● ABOUT THIS EXERCISE
Could you return all of the data exactly as given?

● DATA
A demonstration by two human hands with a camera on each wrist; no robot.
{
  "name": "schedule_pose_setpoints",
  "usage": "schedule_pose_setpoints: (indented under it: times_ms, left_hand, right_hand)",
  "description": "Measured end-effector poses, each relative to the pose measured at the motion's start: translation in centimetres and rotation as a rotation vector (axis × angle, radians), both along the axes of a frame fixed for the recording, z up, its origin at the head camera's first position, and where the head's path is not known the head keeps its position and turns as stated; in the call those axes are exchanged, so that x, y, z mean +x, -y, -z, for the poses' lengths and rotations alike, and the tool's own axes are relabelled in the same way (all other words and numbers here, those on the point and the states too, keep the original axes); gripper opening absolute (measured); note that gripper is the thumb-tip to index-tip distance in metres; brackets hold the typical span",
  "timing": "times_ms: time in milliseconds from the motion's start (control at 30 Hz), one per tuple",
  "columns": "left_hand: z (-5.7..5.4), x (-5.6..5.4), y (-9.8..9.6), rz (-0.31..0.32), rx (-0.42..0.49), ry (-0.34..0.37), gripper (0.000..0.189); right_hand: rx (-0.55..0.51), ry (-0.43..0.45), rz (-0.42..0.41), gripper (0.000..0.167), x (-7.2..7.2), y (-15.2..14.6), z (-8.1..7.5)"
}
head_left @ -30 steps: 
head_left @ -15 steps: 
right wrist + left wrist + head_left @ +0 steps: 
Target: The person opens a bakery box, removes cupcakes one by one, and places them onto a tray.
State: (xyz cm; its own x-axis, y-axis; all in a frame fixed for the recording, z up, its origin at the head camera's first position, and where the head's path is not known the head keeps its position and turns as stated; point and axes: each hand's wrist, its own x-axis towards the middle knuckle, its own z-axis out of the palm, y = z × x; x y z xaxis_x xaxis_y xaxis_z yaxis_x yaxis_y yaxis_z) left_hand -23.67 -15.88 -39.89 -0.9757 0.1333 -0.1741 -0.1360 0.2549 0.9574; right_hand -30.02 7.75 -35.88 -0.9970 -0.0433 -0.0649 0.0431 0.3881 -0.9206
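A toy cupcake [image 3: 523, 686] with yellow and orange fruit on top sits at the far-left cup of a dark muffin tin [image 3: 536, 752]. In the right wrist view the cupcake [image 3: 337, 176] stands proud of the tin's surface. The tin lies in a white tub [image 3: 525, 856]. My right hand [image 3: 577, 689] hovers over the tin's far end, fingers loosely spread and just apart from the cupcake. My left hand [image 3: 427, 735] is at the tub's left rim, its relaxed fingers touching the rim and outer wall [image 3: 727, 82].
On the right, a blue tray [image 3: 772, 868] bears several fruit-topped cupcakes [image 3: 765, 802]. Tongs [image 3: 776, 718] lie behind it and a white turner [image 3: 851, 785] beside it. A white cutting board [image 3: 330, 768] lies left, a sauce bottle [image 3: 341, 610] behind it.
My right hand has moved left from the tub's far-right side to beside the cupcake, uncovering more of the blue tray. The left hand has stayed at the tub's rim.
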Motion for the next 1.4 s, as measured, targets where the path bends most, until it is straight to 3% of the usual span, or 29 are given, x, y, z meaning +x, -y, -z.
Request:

● ANSWER BOX
A demonstration by two human hands with a camera on each wrist; no robot.
{
  "name": "schedule_pose_setpoints",
  "usage": "schedule_pose_setpoints: (indented under it: times_ms, left_hand, right_hand)",
  "description": "Measured end-effector poses, each relative to the pose measured at the motion's start: translation in centimetres and rotation as a rotation vector (axis × angle, radians), both along the axes of a frame fixed for the recording, z up, its origin at the head camera's first position, and where the head's path is not known the head keeps its position and turns as stated; in the call those axes are exchanged, so that x, y, z mean +x, -y, -z, for the poses' lengths and rotations alike, and the tool's own axes are relabelled in the same way (all other words and numbers here, those on the point and the states too, keep the original axes); gripper opening absolute (measured); note that gripper is the thumb-tip to index-tip distance in metres; brackets hold the typical span",
  "timing": "times_ms: time in milliseconds from the motion's start (control at 30 Hz), one per tuple",
  "columns": "left_hand: z (-5.7..5.4), x (-5.6..5.4), y (-9.8..9.6), rz (-0.31..0.32), rx (-0.42..0.49), ry (-0.34..0.37), gripper (0.000..0.189); right_hand: rx (-0.55..0.51), ry (-0.43..0.45), rz (-0.42..0.41), gripper (0.000..0.167), x (-7.2..7.2), y (-15.2..14.6), z (-8.1..7.5)"
}
head_left @ -30 steps: 
head_left @ -15 steps: 
right wrist + left wrist + head_left @ +0 steps: 
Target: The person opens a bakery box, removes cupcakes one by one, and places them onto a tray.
State: (xyz cm; its own x-axis, y-axis; all in a frame fixed for the recording, z up, its origin at the head camera's first position, and where the head's path is not known the head keeps its position and turns as stated; point and axes: each hand's wrist, its own x-axis towards the middle knuckle, its own z-axis out of the palm, y = z × x; x y z xaxis_x xaxis_y xaxis_z yaxis_x yaxis_y yaxis_z) left_hand -23.67 -15.88 -39.89 -0.9757 0.1333 -0.1741 -0.1360 0.2549 0.9574; right_hand -30.02 7.75 -35.88 -0.9970 -0.0433 -0.0649 0.0431 0.3881 -0.9206
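A toy cupcake [image 3: 523, 686] with yellow and orange fruit on top sits at the far-left cup of a dark muffin tin [image 3: 536, 752]. In the right wrist view the cupcake [image 3: 337, 176] stands proud of the tin's surface. The tin lies in a white tub [image 3: 525, 856]. My right hand [image 3: 577, 689] hovers over the tin's far end, fingers loosely spread and just apart from the cupcake. My left hand [image 3: 427, 735] is at the tub's left rim, its relaxed fingers touching the rim and outer wall [image 3: 727, 82].
On the right, a blue tray [image 3: 772, 868] bears several fruit-topped cupcakes [image 3: 765, 802]. Tongs [image 3: 776, 718] lie behind it and a white turner [image 3: 851, 785] beside it. A white cutting board [image 3: 330, 768] lies left, a sauce bottle [image 3: 341, 610] behind it.
My right hand has moved left from the tub's far-right side to beside the cupcake, uncovering more of the blue tray. The left hand has stayed at the tub's rim.
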Motion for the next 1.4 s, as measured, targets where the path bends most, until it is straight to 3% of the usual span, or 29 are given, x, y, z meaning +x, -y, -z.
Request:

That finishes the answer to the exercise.